§ **EXERCISE OBJECTIVE**: Range to reproduce from the entries below: the line with "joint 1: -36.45", the line with "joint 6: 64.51", and every line in between. Give them exactly and give nothing else.
━━ INFORMATION ━━
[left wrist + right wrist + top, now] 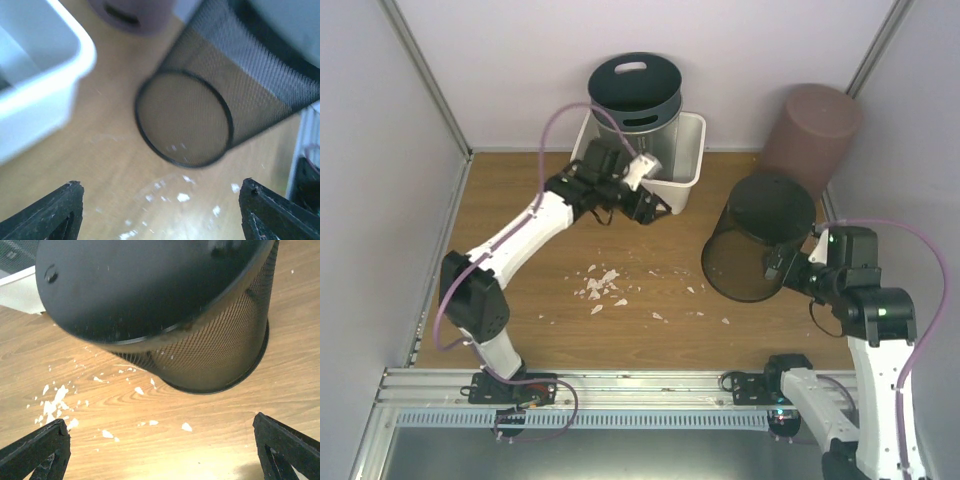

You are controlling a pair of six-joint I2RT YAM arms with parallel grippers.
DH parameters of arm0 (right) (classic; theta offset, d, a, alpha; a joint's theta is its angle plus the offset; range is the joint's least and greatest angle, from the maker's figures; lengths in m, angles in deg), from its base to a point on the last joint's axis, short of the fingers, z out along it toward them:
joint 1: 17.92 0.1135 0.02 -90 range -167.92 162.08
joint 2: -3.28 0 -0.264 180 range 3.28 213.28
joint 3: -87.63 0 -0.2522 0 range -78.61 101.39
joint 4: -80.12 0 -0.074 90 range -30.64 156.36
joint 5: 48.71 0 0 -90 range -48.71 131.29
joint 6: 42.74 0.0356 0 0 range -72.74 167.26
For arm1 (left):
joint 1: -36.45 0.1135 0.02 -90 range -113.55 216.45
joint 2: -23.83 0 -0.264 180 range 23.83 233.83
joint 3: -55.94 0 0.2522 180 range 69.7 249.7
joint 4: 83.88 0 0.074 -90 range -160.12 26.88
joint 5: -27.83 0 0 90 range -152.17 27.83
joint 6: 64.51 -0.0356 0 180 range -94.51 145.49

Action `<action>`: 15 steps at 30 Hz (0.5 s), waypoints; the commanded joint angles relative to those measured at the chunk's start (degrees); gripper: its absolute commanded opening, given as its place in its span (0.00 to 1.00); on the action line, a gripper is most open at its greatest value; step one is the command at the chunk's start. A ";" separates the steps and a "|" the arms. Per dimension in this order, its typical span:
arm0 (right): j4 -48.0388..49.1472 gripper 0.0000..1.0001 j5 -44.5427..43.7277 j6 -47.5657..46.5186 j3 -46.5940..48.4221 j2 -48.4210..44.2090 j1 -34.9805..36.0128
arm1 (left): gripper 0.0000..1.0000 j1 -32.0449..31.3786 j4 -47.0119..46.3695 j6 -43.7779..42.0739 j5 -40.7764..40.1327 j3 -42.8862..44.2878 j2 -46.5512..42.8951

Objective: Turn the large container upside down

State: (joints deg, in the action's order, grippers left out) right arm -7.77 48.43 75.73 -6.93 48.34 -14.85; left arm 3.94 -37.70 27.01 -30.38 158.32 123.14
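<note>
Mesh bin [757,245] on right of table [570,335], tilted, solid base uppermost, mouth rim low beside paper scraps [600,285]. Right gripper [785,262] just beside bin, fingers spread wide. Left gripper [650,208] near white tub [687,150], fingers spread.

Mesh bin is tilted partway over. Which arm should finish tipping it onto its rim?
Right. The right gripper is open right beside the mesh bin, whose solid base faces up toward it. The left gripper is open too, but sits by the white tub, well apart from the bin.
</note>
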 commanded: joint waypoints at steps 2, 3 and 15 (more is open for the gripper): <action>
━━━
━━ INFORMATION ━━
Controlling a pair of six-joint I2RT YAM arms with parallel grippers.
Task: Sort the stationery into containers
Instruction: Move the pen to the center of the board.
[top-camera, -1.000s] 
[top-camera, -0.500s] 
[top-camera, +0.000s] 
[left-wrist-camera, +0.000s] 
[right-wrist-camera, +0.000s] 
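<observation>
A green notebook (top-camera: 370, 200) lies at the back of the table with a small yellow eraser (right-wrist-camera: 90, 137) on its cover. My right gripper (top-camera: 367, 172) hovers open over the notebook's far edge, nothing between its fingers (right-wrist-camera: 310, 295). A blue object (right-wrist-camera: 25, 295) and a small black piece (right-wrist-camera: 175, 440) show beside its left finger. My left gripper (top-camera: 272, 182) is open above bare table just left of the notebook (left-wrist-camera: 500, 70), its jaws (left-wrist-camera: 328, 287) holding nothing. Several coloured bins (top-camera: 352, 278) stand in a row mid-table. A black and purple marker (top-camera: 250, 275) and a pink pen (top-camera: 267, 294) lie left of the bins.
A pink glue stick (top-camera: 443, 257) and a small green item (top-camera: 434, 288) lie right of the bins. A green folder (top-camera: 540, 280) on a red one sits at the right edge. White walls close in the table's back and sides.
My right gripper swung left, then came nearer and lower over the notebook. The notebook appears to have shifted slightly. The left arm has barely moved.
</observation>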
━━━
§ **EXERCISE ANSWER**:
joint 1: -36.45 0.1135 0.02 -90 range -113.55 216.45
joint 2: -23.83 0 -0.264 180 range 23.83 233.83
joint 3: -55.94 0 0.2522 180 range 69.7 249.7
joint 4: 83.88 0 0.074 -90 range -160.12 26.88
joint 5: -27.83 0 0 90 range -152.17 27.83
joint 6: 64.51 -0.0356 0 180 range -94.51 145.49

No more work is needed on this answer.